Una commedia leggera che nasconde però, tra le righe, drammi esistenziali e questioni sociali

Un film di Fulvio Risuleo. Con Edoardo Pesce, Silvia D’Amico, Daphne Scoccia, Sabrina Marchetta, Vittorio Viviani. Commedia, 93′. Italia 2019

Al loro primo giorno da dogsitter, a Rana e Marti viene rubato il bulldog francese che era stato affidato loro da una ricca signora. Decidono di mettersi all’inseguimento del ladro, un sedicente veterinario che sostiene di chiamarsi Dr. Mopsi. Sarà necessario riavvolgere il nastro per scoprire il mistero che si nasconde dietro questo improbabile colpo.

 

Due dogsitter, un ladro disperato in cerca di cani di razza e un bulldog francese: ecco riassunta in poche parole la trama de “Il colpo del cane”, diretto dal fumettista Fulvio Risuleo.

Fin dai tempi di “Rashomon” (1950) abbiamo imparato ad apprezzare le storie disassemblate, raccontate da più punti di vista, come fossero caleidoscopi, sia al cinema che nei libri. Il trucco è troncare un racconto al massimo del suo climax e farlo poi ripartire dal principio, con un’altra voce narrante.

Ricorre all’espediente anche “Il colpo del cane”. La sua struttura narrativa è peculiare, seppur già vista e rivista, e segue la stessa vicenda in più riprese: dalla parte delle vittime e da quella del criminale. Tuttavia, così facendo, il pathos è chiaramente poco.

Forte della sua esperienza nel campo dei fumetti e della sua cultura cinematografica, Risuleo imprime al film un’impronta ben precisa. Molto belle le “sequenze d’azione”, di inseguimenti, e quelle introspettive che gettano una luca intimista sul duro ma buono Dr. Mopsi. E molto bravo il cast, con Silvia D’Amico, Daphne Scoccia ed Edoardo Pesce insieme al tenero bulldog Ugo, vera star.

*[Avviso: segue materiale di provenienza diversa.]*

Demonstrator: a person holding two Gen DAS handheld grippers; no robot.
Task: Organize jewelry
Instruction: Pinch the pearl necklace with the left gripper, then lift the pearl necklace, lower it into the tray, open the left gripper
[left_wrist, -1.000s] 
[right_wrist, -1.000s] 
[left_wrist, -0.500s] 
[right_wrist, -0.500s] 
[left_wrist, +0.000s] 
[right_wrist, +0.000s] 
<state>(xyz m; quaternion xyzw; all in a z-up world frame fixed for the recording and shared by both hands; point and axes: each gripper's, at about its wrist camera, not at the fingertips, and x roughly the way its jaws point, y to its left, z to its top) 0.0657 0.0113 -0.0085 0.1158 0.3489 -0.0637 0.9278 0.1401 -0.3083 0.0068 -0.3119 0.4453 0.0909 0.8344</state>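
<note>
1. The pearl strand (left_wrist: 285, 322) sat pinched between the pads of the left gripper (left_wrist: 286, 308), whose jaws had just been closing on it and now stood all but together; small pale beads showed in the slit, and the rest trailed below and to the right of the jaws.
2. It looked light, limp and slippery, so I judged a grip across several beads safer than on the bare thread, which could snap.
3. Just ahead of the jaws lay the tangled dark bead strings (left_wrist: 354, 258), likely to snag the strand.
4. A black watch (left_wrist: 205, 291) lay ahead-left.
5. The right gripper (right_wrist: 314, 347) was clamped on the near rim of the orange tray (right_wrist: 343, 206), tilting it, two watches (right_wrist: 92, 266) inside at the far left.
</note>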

“Il colpo del cane” ha sicuramente del potenziale registico e interpretativo – tanto da essere notato da TimVision che ne curerà la distribuzione – accompagnato però da qualche incertezza nella sceneggiatura. Consigliato a chi apprezza il valore di una risata, anche amara. Perché dietro all’apparente leggerezza di certe parole si intravedono drammi esistenziali e il peso di questioni sociali allarmanti.